**** GIVEN INFORMATION
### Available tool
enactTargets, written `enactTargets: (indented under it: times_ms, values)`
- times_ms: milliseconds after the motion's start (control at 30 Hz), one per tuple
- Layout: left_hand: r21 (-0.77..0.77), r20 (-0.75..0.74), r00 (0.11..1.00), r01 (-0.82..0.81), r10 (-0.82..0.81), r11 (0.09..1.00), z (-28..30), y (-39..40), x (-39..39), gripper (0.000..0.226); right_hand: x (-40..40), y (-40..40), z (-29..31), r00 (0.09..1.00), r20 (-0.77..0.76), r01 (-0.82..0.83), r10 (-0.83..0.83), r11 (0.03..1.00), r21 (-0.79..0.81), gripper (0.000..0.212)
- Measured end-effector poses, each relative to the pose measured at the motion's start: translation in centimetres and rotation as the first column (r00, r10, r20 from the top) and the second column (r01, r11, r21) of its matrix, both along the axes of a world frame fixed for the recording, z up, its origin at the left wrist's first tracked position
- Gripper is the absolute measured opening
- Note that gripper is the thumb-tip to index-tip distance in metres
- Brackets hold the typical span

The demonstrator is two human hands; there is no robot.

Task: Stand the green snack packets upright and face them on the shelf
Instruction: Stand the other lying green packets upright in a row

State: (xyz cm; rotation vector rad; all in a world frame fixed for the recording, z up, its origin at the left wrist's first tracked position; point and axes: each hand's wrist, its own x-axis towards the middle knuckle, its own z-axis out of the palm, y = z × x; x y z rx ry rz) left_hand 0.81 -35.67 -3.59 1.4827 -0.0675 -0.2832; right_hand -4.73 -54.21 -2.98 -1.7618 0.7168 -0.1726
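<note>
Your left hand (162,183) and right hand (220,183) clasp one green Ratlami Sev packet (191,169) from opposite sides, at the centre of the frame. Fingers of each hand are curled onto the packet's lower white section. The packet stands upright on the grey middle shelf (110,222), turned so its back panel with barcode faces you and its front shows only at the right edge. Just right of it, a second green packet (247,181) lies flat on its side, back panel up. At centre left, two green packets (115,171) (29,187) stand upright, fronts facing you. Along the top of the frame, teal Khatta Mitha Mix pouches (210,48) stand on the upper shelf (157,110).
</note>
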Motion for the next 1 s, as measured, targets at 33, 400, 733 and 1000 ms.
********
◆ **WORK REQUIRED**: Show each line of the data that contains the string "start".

◆ **SOLUTION**:
- times_ms: milliseconds after the motion's start (control at 30 Hz), one per tuple
- Measured end-effector poses, each relative to the pose measured at the motion's start: translation in centimetres and rotation as the first column (r00, r10, r20 from the top) and the second column (r01, r11, r21) of its matrix, both along the axes of a world frame fixed for the recording, z up, its origin at the left wrist's first tracked position

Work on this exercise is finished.